So that nothing is lost, write out all the lines below exactly.

#### Supplied data ####

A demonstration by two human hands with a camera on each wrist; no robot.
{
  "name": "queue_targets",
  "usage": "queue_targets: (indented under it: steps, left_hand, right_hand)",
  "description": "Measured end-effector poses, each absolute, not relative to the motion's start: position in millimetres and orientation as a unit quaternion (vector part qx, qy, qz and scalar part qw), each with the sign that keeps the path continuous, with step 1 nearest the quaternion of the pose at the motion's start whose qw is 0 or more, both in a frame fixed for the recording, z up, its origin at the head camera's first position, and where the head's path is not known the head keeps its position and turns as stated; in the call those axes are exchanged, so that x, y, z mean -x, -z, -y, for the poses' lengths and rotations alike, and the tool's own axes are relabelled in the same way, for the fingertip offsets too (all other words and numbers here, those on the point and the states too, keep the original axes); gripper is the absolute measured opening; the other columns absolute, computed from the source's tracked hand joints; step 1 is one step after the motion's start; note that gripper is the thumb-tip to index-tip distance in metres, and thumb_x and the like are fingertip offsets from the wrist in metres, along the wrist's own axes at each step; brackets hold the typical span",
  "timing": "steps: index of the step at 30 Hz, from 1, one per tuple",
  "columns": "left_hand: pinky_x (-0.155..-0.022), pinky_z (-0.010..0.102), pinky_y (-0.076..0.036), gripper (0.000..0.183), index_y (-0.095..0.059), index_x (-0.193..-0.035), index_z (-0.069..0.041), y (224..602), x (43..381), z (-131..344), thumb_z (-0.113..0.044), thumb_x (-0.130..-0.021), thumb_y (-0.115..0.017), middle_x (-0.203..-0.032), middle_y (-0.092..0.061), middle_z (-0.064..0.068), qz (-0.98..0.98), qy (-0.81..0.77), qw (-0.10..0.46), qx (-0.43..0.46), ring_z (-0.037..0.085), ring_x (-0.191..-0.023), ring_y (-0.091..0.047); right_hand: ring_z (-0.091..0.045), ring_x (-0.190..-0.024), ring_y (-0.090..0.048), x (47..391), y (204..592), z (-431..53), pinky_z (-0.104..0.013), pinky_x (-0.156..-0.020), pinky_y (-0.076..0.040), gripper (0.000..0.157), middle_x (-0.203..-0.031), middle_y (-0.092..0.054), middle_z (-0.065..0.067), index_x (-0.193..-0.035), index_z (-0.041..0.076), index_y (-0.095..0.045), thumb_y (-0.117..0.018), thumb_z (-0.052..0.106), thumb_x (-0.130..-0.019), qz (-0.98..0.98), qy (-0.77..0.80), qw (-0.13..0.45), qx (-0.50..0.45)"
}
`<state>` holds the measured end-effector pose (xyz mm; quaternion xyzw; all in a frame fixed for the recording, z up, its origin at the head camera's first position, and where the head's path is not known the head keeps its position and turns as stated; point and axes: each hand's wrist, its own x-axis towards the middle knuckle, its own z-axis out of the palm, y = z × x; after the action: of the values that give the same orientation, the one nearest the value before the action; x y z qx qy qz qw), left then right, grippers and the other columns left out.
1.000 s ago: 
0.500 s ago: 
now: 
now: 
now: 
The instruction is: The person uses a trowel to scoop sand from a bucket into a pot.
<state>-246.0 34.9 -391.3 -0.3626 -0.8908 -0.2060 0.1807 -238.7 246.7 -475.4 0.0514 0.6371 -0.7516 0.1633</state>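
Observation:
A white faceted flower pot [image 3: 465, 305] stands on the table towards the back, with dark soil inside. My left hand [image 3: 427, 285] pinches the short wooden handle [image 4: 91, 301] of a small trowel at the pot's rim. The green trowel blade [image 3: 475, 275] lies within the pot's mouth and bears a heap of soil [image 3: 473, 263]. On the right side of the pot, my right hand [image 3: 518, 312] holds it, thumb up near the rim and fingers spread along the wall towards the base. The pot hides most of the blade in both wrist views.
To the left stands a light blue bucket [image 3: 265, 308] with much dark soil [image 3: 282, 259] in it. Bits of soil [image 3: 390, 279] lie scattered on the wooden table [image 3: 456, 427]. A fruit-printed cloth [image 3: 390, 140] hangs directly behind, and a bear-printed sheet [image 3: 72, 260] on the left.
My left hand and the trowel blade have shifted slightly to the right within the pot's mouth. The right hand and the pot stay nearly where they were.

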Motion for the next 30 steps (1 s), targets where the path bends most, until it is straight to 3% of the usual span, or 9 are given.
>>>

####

▸ Written solution:
A demonstration by two human hands with a camera on each wrist; no robot.
{
  "name": "queue_targets",
  "usage": "queue_targets: (indented under it: steps, left_hand, right_hand)",
  "description": "Measured end-effector poses, each absolute, not relative to the motion's start: position in millimetres and orientation as a unit quaternion (vector part qx, qy, qz and scalar part qw), each with the sign that keeps the path continuous, with step 1 nearest the quaternion of the pose at the motion's start whose qw is 0 or more, both in a frame fixed for the recording, z up, its origin at the head camera's first position, and where the head's path is not known the head keeps its position and turns as stated; in the call those axes are exchanged, so that x, y, z mean -x, -z, -y, for the poses' lengths and rotations alike, and the tool's own axes are relabelled in the same way, for the fingertip offsets too (all other words and numbers here, those on the point and the states too, keep the original axes); gripper is the absolute measured opening; the other columns absolute, computed from the source's tracked hand joints; step 1 is one step after the motion's start; note that gripper is the thumb-tip to index-tip distance in metres, and thumb_x and the like are fingertip offsets from the wrist in metres, along the wrist's own axes at each step; brackets hold the typical span",
  "timing": "steps: index of the step at 30 Hz, from 1, one per tuple",
  "columns": "left_hand: pinky_x (-0.155..-0.022), pinky_z (-0.010..0.102), pinky_y (-0.076..0.036), gripper (0.000..0.183), index_y (-0.095..0.059), index_x (-0.193..-0.035), index_z (-0.069..0.041), y (224..602), x (43..381), z (-131..344), thumb_z (-0.113..0.044), thumb_x (-0.130..-0.021), thumb_y (-0.115..0.017), middle_x (-0.203..-0.032), middle_y (-0.092..0.061), middle_z (-0.064..0.068), qz (-0.98..0.98), qy (-0.81..0.77), qw (-0.10..0.46), qx (-0.43..0.46), ring_z (-0.037..0.085), ring_x (-0.191..-0.023), ring_y (-0.091..0.047); right_hand: ring_z (-0.091..0.045), ring_x (-0.190..-0.024), ring_y (-0.090..0.048), x (47..391), y (204..592), z (-431..53), pinky_z (-0.104..0.013), pinky_x (-0.156..-0.020), pinky_y (-0.076..0.040), gripper (0.000..0.157), middle_x (-0.203..-0.031), middle_y (-0.092..0.054), middle_z (-0.065..0.067), index_x (-0.193..-0.035), index_z (-0.041..0.076), index_y (-0.095..0.045), thumb_y (-0.117..0.018), thumb_z (-0.052..0.106), thumb_x (-0.130..-0.019), qz (-0.98..0.98), qy (-0.77..0.80), qw (-0.13..0.45), qx (-0.50..0.45)"
}
`<state>` holds the measured end-effector pose (xyz mm; quaternion xyzw; all in a frame fixed for the recording, z up, its origin at the head camera's first position, and where the head's path is not known the head keeps its position and turns as stated; point and axes: each hand's wrist, its own x-axis towards the middle knuckle, its own z-axis out of the palm, y = z × x; after the action: of the values that give the same orientation, the one nearest the value before the action; x y z qx qy qz qw), left then right, grippers and the other columns left out.
1.000 s ago: 
0.500 s ago: 
now: 
now: 
now: 
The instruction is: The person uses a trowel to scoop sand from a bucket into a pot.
<state>-246.0 34.9 -391.3 -0.3626 -0.8908 -0.2060 0.1807 -238.7 246.7 -475.4 0.0514 0.6371 -0.7516 0.1633</state>
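Observation:
A white faceted flower pot [image 3: 465, 305] stands on the table towards the back, with dark soil inside. My left hand [image 3: 427, 285] pinches the short wooden handle [image 4: 91, 301] of a small trowel at the pot's rim. The green trowel blade [image 3: 475, 275] lies within the pot's mouth and bears a heap of soil [image 3: 473, 263]. On the right side of the pot, my right hand [image 3: 518, 312] holds it, thumb up near the rim and fingers spread along the wall towards the base. The pot hides most of the blade in both wrist views.
To the left stands a light blue bucket [image 3: 265, 308] with much dark soil [image 3: 282, 259] in it. Bits of soil [image 3: 390, 279] lie scattered on the wooden table [image 3: 456, 427]. A fruit-printed cloth [image 3: 390, 140] hangs directly behind, and a bear-printed sheet [image 3: 72, 260] on the left.
My left hand and the trowel blade have shifted slightly to the right within the pot's mouth. The right hand and the pot stay nearly where they were.
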
Motion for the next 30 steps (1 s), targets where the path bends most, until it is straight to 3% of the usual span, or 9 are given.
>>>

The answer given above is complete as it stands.